Thüringische Landeszeitung (Weimar)
Islamist soll an Biowaffe gearbeitet haben
In einer Wohnung in Köln findet die Polizei verdächtige Substanzen – die Bundesanwaltschaft schließt einen terroristischen Hintergrund nicht aus
Die Polizisten trugen Masken, Schutzwesten und schwere Bewaffnung, als sie in die Wohnung des jungen Mannes einrückten. In den Zimmern des Wohnblocks im Kölner Stadtteil Chorweiler entdeckten die Beamten Substanzen, die nun im Labor des Robert-Koch-Instituts liegen. Ein erster Verdacht: Der festgenommene 29-jährige Tatverdächtige habe mit Chemikalien und toxischen Stoffen experimentiert, um Rizin herzustellen. Wenige Milligramm davon könnten einen Menschen töten.
Nach Informationen dieser Redaktion sind an einem Gegenstand tatsächlich Spuren von Rizin gefunden worden, außerdem Bauteile zum Herstellen einer Sprengvorrichtung. Der Verdächtige wurde inzwischen über Sankt Augustin nach Karlsruhe ausgeflogen. Der Tunesier, der seit 2016 in Deutschland lebt, steht nun unter Terrorverdacht. Der Bundesgerichtshof erließ Haftbefehl.
Verfassungsschützer hatten den Tatverdächtigen im Blick. Von einem ausländischen Geheimdienst bekam die deutsche Sicherheitsbehörde laut Medienberichten zuvor einen Hinweis: Der junge Mann bestellte bei einem Online-Versandhaus rund 1000 Samen einer Pflanze, aus denen sich Rizin gewinnen lässt. Laut Staatsanwaltschaft haben die Ermittler eigene Erkenntnisse gesammelt, die einen terroristischen Hintergrund nicht ausschließen. „Spiegel Online“berichtet, dass Profile des Mannes in sozialen Netzwerken Rückschlüsse auf eine ideologische Nähe zur Terrormiliz „Islamischer Staat“(IS) zulassen.
Ein ranghoher Ermittler aus Nordrhein-Westfalen berichtet dieser Redaktion, dass die mutmaßlich geplante Herstellung von Rizin durch den Tatverdächtigen in Köln klar die Handschrift von Al-Kaida trage. Die Terrorgruppe habe in Laboren im Jemen auch schon mit dem noch gefährlicheren Botulinum hantiert.

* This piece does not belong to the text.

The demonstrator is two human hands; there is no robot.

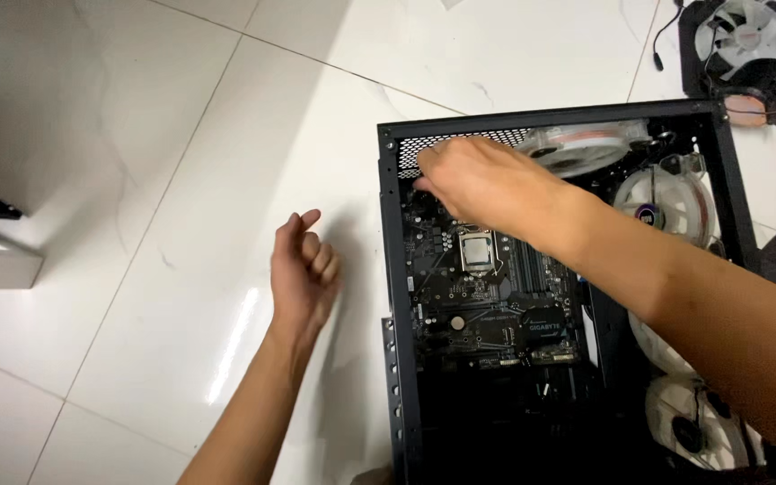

Wie weit war der junge Mann aus Tunesien, der mit einer deutschen Konvertitin und vier Kindern in Köln lebt, mit seinen Plänen? Das ist unklar. Ein Ermittler warnt: Der Mann müsse zur Herstellung derart toxischer Stoffe in eine Expertengruppe eingebunden gewesen sein. Laut Sicherheitskreisen soll eine erste Untersuchung des RobertKoch-Instituts ergeben haben, dass die gefundenen Stoffe und Chemikalien noch nicht den Status einer gefährlichen Biowaffe erreicht hatten.